━━━ DATA FOR PROCESSING

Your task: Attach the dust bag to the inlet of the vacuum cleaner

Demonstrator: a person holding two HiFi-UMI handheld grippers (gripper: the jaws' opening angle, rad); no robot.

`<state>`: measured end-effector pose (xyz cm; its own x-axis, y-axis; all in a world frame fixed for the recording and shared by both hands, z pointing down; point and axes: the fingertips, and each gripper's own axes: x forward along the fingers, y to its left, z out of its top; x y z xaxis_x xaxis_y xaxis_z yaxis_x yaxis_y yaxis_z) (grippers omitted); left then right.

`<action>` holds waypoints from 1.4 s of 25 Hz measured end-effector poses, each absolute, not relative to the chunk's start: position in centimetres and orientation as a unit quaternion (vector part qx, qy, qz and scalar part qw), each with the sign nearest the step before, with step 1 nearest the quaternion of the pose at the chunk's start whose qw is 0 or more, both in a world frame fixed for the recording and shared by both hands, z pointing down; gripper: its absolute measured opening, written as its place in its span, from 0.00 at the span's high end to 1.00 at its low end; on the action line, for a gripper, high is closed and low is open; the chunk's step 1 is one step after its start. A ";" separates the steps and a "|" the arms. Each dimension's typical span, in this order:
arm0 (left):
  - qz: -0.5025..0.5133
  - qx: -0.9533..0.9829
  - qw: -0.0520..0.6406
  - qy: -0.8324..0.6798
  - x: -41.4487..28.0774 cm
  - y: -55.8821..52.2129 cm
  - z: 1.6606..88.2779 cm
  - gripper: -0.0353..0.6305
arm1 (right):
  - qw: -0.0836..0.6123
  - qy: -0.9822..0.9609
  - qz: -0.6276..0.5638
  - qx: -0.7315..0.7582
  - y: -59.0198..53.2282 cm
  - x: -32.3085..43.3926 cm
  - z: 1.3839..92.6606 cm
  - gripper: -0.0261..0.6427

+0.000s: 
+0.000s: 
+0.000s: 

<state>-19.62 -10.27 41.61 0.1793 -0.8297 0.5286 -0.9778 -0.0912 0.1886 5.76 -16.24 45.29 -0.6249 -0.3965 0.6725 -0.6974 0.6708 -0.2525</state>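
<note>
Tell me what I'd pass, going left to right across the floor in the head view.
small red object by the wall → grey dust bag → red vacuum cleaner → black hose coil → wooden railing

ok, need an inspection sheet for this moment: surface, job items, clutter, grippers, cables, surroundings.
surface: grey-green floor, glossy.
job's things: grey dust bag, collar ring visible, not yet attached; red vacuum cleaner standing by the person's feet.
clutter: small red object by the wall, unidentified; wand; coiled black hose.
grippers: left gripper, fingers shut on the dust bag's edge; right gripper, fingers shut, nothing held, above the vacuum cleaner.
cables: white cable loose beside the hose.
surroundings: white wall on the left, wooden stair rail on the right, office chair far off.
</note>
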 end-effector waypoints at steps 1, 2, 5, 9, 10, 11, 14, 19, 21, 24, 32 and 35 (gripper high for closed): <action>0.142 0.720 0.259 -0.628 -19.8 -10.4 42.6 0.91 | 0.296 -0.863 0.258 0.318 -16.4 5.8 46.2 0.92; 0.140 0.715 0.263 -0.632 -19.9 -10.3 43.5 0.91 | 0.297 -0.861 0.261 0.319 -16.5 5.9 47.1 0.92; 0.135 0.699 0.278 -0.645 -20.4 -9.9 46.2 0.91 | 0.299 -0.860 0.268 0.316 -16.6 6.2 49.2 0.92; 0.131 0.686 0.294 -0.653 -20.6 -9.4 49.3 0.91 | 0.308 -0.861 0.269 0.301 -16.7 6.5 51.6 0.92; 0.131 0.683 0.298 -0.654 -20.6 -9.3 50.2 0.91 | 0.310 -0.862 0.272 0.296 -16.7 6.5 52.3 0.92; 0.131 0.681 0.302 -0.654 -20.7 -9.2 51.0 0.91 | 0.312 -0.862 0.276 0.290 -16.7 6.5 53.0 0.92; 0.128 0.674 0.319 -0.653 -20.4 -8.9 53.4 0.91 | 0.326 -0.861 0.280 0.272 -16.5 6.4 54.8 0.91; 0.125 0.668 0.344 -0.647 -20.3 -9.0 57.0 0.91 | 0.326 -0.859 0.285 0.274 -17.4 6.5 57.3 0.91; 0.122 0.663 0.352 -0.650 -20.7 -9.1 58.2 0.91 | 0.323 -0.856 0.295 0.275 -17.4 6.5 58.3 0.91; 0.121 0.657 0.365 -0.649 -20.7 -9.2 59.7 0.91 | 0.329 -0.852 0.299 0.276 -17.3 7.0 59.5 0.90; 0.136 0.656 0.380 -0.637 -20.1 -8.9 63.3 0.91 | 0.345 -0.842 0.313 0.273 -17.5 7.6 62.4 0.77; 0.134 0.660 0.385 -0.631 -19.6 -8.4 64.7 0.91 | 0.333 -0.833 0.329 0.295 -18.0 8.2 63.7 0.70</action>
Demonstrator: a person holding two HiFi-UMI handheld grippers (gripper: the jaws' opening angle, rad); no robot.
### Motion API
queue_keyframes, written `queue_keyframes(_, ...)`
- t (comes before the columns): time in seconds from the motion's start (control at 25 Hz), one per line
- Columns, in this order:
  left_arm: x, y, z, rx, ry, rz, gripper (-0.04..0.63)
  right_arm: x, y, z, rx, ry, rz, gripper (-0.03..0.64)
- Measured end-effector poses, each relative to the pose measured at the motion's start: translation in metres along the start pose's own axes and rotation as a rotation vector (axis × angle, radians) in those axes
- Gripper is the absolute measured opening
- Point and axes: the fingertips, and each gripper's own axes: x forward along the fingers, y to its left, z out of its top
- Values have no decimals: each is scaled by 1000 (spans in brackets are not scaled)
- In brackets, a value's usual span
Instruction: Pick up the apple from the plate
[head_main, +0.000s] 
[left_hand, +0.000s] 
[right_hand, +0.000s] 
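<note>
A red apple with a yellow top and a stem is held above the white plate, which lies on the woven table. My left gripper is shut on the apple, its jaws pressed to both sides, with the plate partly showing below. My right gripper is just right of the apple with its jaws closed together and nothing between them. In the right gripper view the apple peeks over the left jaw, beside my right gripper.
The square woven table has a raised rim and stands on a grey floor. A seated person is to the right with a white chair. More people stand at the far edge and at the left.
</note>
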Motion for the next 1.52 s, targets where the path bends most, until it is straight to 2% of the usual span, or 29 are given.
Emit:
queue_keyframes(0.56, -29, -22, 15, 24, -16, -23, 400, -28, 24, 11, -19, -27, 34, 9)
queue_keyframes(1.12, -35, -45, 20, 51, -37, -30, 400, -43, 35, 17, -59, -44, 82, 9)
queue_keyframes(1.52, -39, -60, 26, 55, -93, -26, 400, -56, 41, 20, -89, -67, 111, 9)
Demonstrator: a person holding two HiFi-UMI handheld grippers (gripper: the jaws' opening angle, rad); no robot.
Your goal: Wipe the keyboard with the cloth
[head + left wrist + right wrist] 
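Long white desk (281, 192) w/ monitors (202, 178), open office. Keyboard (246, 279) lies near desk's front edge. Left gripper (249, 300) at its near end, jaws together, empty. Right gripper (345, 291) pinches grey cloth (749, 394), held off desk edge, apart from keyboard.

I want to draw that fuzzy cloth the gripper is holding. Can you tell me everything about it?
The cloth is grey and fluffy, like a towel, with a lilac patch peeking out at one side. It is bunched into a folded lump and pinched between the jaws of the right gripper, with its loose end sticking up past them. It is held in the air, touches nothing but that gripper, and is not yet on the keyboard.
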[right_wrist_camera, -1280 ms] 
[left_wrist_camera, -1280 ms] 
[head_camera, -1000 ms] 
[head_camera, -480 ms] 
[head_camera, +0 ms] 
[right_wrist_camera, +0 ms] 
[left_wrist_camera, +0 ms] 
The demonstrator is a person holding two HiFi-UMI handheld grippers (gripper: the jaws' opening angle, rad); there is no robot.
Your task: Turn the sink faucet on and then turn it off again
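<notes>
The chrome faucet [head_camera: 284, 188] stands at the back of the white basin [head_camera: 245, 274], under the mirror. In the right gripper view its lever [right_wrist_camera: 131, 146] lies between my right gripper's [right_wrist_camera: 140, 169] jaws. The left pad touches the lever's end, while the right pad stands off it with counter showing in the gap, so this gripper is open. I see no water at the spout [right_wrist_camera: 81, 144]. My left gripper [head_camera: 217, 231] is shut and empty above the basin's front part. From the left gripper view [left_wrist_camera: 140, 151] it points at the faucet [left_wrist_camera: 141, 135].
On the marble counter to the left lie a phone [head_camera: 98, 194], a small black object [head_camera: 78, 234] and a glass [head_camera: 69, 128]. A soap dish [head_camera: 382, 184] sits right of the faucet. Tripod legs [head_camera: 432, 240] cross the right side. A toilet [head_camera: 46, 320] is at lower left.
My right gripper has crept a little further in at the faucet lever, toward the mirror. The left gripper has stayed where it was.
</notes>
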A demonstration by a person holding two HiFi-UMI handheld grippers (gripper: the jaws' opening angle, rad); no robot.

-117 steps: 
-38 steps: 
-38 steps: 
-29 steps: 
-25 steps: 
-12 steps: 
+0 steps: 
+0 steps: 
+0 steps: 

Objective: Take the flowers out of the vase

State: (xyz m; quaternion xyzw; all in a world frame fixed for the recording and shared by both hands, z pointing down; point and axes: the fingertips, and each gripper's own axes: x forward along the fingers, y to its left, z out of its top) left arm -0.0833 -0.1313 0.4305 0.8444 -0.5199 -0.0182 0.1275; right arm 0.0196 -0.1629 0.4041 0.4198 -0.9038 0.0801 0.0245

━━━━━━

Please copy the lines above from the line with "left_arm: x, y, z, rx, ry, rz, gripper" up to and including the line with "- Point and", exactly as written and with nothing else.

• **TASK OUTPUT**:
  left_arm: x, y, z, rx, ry, rz, gripper (-0.04..0.63)
  right_arm: x, y, z, rx, ry, rz, gripper (-0.03..0.64)
- Measured end-effector poses, each relative to the pose measured at the motion's start: translation in metres along the start pose's own axes and rotation as a rotation vector (axis × angle, radians) in those axes
- Gripper is the absolute measured opening
- Point and axes: the fingertips, and each gripper's own axes: x forward along the fingers, y to its left, z out of its top

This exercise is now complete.